I was too low in the valley to catch the sun when it came out but I enjoyed its golden light on the trees.

I got home to find that stringent new restrictions have been put in place in Scotland as a response to a rapid rise in Covid infections so any hopes of getting out and about a bit further afield have had to be put on hold for a month or two.

After a cup of tea, I went out to the chemist and the Co-op for some necessary supplies and then settled down to discuss the situation with Mrs Tootlepedal and my brother and sisters through the medium of Zoom. We are all resigned to the new limits which is just as well, as there is no alternative.

The Christmas chicken made a welcome re-appearance from the freezer in the form of a mild chicken curry which I made for our tea.

According to the forecast, we are in for another week of freezing or near freezing weather before a bit more warmth next weekend so I could not have chosen a worse time to lose my Yaktrax. My new pair should arrive just in time for the end of the freeze.

The flying bid of the day is a rather surprised looking chaffinch.

Published by tootlepedal

Cyclist, retired teacher, curmudgeon, keen amateur photographer.

25 thoughts on “Slow and steady

  1. Wonderful photos of the cooperative birds, and another beauty from Tony.

    Have you tried audiobooks while on the bike to nowhere? They’ve gotten me through a lot of knitted blankets this winter. I can recommend the Bryant and May audiobooks – very well read by Tim Goodman.

    I laughed at the “Boris” fencepost, but I think it’s a bit tidy to be his spare wig. Even my own lockdown haircuts haven’t proven to be quite a disastrous as his hair!

    1. I haven’t thought of audiobooks but on the whole I think music with a strong beat to keep the legs turning is the way to go for indoor cycling.

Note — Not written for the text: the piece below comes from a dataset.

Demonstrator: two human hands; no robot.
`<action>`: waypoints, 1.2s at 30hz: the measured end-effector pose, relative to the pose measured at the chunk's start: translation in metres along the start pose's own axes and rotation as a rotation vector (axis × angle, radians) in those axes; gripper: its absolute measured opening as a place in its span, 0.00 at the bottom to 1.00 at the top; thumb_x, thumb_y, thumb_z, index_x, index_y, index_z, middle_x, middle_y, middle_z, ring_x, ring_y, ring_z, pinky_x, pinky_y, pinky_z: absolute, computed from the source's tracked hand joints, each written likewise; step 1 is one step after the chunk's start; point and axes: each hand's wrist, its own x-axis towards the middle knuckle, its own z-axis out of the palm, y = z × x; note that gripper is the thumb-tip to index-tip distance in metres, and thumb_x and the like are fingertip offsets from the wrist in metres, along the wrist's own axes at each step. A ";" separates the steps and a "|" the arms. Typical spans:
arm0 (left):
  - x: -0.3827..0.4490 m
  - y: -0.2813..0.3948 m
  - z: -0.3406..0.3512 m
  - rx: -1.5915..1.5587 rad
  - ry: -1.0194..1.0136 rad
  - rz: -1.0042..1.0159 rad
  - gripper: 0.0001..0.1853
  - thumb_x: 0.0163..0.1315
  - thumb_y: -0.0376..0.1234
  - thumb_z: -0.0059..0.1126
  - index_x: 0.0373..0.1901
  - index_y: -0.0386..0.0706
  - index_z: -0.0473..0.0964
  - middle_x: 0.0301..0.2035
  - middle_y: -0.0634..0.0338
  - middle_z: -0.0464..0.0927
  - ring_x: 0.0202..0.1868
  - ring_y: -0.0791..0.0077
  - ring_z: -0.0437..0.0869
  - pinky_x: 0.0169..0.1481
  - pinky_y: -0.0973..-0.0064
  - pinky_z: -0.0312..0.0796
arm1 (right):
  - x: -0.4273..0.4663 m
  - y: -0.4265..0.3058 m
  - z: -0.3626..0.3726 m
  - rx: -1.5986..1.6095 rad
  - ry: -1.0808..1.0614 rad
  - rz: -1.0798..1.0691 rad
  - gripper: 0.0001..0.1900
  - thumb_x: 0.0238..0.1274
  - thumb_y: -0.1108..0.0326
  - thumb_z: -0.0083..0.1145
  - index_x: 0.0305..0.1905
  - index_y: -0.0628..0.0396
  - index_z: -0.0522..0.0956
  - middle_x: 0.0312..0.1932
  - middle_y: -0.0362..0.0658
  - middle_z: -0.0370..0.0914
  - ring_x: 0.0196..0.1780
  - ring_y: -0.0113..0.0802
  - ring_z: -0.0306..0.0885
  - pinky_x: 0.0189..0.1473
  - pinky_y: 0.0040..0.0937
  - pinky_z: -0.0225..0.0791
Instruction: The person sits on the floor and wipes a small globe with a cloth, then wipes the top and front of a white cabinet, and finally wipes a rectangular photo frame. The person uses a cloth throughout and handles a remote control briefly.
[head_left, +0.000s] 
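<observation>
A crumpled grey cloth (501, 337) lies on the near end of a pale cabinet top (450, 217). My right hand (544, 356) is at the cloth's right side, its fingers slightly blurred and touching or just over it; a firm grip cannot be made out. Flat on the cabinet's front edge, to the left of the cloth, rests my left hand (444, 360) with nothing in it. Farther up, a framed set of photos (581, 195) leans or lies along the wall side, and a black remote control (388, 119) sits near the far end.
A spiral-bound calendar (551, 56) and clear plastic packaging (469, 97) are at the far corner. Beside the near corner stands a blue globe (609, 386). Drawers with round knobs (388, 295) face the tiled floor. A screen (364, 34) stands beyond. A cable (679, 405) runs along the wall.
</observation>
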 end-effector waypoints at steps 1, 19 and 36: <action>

  2. I’ve been riding a few slow miles to nowhere as well recently.
    As you say getting motivated is tough..the ride is boring and unrelenting,far harder than a real bike ride.
    On the plus side it’s safer it’s warmer,and takes less time..and if you push yourself it can be a very hard workout.
    I have my favourite playlists on my phone linked to one of those Bluetooth little loudspeakers,it’s actually pretty good with tunes that keep my cadence up around 80rpm,which works pretty well for me.
    I’m going to try to make it a 2or3 times a week habit,we’ll see if I manage it
    Still doing my 3 mile moor walk a day as well.
    We’ll have to have little friendly rides on gamin of say 3 hrs a week as joint encouragement 😊
    I can’t afford Zwift or Peleton either,although those who use say it’s very realistic and love it.

  3. I enjoyed the birds and scenes from a frozen but beautiful day there. The lichen garden with it joyful trumpets is always a pleasure to see.

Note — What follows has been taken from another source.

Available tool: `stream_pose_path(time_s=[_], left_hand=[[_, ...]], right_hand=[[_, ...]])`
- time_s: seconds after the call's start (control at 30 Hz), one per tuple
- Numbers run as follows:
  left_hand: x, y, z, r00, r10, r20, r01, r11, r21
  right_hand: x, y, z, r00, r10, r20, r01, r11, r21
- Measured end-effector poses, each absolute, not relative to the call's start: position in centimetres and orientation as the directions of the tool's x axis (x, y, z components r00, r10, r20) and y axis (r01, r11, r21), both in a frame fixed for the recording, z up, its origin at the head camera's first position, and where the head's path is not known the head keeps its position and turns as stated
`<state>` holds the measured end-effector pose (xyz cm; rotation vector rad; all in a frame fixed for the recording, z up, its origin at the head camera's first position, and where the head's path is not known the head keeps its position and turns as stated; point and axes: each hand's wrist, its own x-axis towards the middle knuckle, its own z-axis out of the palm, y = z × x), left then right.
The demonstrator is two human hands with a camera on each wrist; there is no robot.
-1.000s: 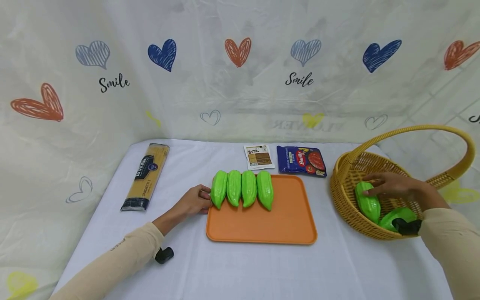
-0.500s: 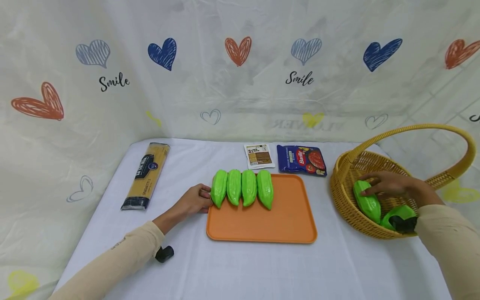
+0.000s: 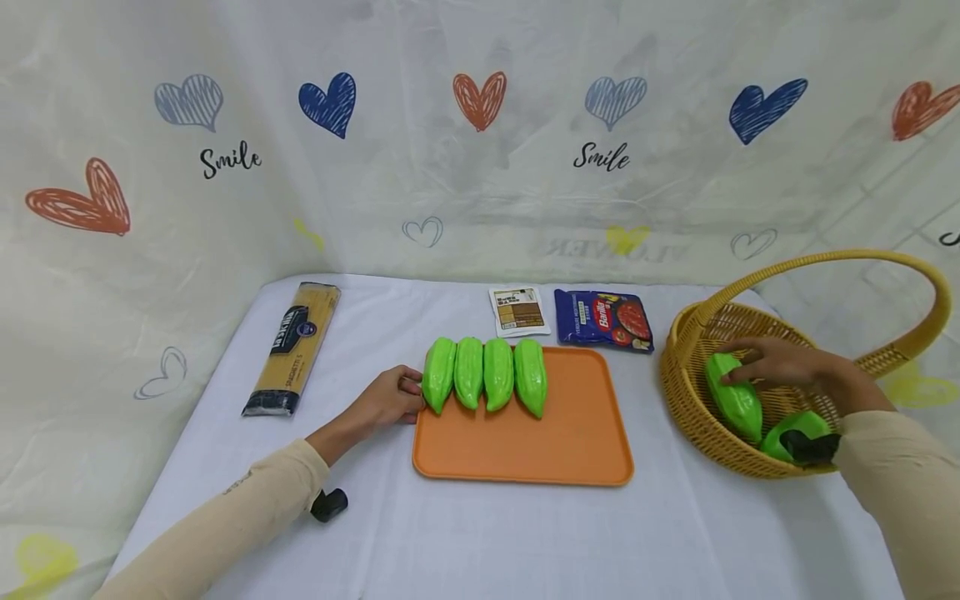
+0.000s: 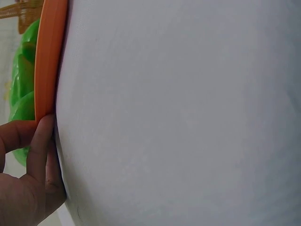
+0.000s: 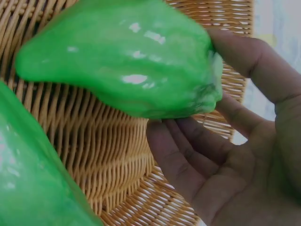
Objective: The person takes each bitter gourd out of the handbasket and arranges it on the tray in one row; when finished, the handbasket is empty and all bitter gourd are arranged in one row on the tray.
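Observation:
Inside the wicker basket (image 3: 678, 400), my right hand (image 3: 795, 367) grips the stem end of a green ridged gourd (image 3: 735, 400). The right wrist view shows the thumb over the gourd (image 5: 127, 61) and the other fingers curled beneath it. A second green gourd (image 3: 797, 433) lies beside it, partly covered by the dark wrist strap. My left hand (image 3: 390, 396) pinches the left rim of the orange tray (image 3: 525, 454), as the left wrist view shows at the tray's rim (image 4: 49, 61). Several green gourds (image 3: 468, 373) lie side by side in a row along the tray's far left part.
A spaghetti pack (image 3: 294, 346) lies on the left of the white-covered table (image 3: 480, 542). Behind the tray are a small white-and-brown sachet (image 3: 519, 312) and a blue Barilla pouch (image 3: 603, 321). The basket's tall handle (image 3: 847, 257) arches over its right side.
In the basket, my right hand and the gourd it grips have shifted slightly away and to the left. My left hand and the tray hold their places.

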<state>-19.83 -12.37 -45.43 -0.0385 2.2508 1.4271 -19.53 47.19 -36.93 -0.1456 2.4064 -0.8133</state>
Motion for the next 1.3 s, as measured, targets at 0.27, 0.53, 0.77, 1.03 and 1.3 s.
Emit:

    The day started off unseasonably warm here today at 56 degrees. It dropped 10 degrees not long after, and we have had heavy rains from time to time.

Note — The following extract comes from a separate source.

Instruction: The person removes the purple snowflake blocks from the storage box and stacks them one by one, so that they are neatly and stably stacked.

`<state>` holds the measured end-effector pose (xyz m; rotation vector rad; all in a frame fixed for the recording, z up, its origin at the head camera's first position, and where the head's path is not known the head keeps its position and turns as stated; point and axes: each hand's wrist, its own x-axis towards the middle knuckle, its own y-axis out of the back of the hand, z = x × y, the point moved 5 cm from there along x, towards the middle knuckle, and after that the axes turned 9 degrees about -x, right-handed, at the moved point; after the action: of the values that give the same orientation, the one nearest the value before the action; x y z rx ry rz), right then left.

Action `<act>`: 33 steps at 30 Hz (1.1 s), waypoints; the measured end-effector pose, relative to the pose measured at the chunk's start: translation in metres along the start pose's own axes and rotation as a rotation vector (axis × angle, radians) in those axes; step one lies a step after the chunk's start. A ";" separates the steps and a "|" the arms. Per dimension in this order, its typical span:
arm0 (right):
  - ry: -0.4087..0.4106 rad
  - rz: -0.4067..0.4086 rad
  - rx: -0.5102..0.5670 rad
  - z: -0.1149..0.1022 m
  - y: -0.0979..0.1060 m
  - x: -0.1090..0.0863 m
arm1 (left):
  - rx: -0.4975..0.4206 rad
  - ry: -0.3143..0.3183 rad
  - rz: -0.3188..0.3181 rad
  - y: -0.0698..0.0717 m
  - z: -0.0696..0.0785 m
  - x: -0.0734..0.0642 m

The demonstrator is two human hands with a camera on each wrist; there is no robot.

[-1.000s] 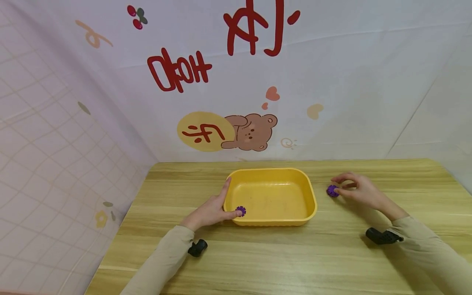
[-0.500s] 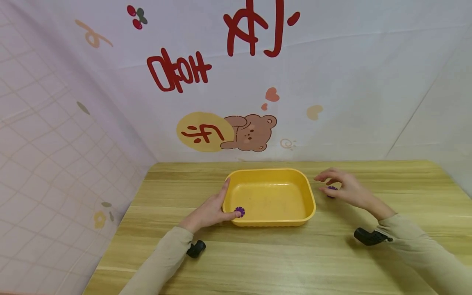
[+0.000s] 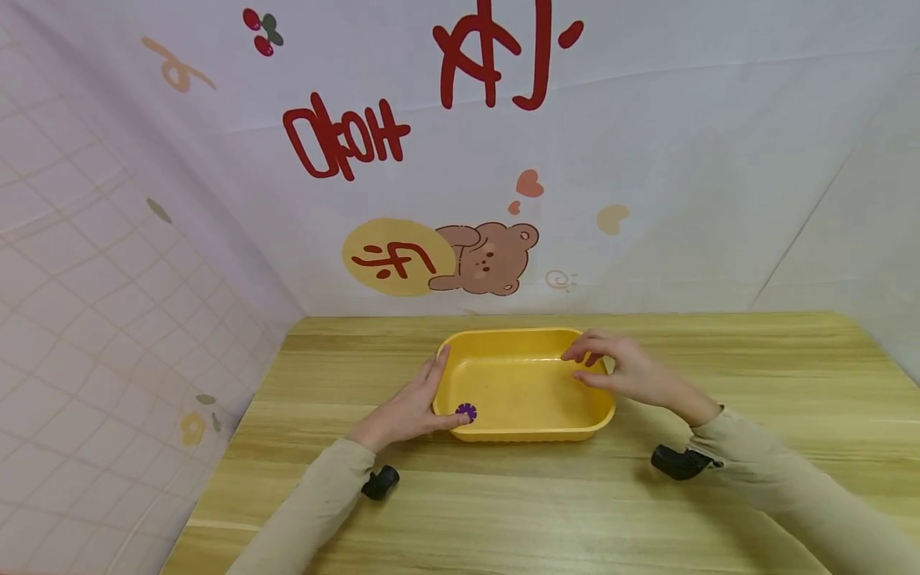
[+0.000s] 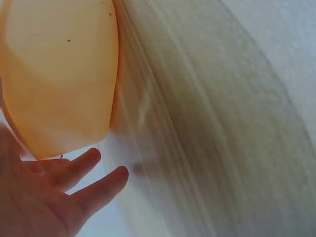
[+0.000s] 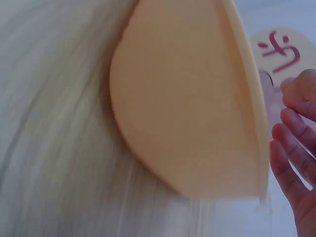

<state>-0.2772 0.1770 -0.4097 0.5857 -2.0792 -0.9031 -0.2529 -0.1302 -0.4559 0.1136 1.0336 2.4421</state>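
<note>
A yellow plastic tray [image 3: 525, 435] stands on the table. My left hand [image 3: 408, 411] holds its left front corner, thumb over the rim and fingers along the outer left wall. A purple notched disc [image 3: 467, 411] shows at that thumb's tip, partly covered by it. In the left wrist view, the fingers [image 4: 101, 190] stretch out beside the tray's wall. My right hand [image 3: 632, 375] reaches over the tray's right rim, fingers bent loosely and nothing visible between thumb and fingers. The right wrist view shows those fingers [image 5: 291, 153] above the rim. A second purple disc is hidden.
The wood-grain table [image 3: 546, 503] ends at a white printed cloth [image 3: 683, 160] behind the tray. Another cloth wall [image 3: 108, 319] stands on the left. Black wrist devices [image 3: 679, 461] hang below both sleeves.
My right hand has moved left, away from where its fingers were at the purple disc on the table, to over the tray's right side. The left hand keeps its place.
</note>
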 end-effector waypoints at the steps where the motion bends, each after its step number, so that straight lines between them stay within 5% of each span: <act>1: 0.000 -0.013 0.000 -0.002 -0.004 0.003 | 0.004 -0.002 -0.002 0.000 0.000 0.000; 13: 0.037 -0.111 0.097 -0.024 -0.054 0.027 | -0.002 -0.035 -0.044 0.004 0.002 -0.002; 33: -0.106 -0.347 0.204 -0.041 -0.106 0.059 | -0.076 -0.031 -0.078 0.003 -0.004 0.002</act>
<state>-0.2687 0.0546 -0.4442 1.0513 -2.2203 -0.9350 -0.2566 -0.1338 -0.4569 0.0835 0.9134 2.3982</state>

  4. I was reading about Scotland’s new and very sensible lockdown this afternoon, fortunately allowing for exercise.

    Your robin has an upside down heart in red feathers. Your Boris toupee made me laugh out loud, more than just the usual chortle.

    The dilapidated cottage makes me wonder if I could live there under a tarp, with a little wood stove. 🙂

    I hope you decide to get your groceries delivered. We just have to get through a few more months of this (or so I optimistically hope). Even a stick in the mud like me is getting fatigued by it all.

  5. Every time I see one of your robins they seem to have a different shape. They’re puffy little creatures.
    I had to laugh at the fencepost with the spare hairpiece. If I can find one with orange moss I’ll show it on my blog.
    It’s too bad that somebody with some spare cash doesn’t buy that stone cottage and re-do it. Stone houses are worth quite a bit here.

  6. The birds certainly know how to pose! Great photos of them all especially the cheeky robin. The yellow lichen looks like miniature seaweed. The tree behind the stone wall looks as though it has a tale to tell…very story like…in keeping with the abandoned cottage! My mind is wandering again! Good to see that East Wemyss is keeping up the idea that it’s the best place to live!

  7. You manage to keep us entertained with your delightful commentary despite the impending restrictions on movement. We expect to return to a severe lockdown any say soon.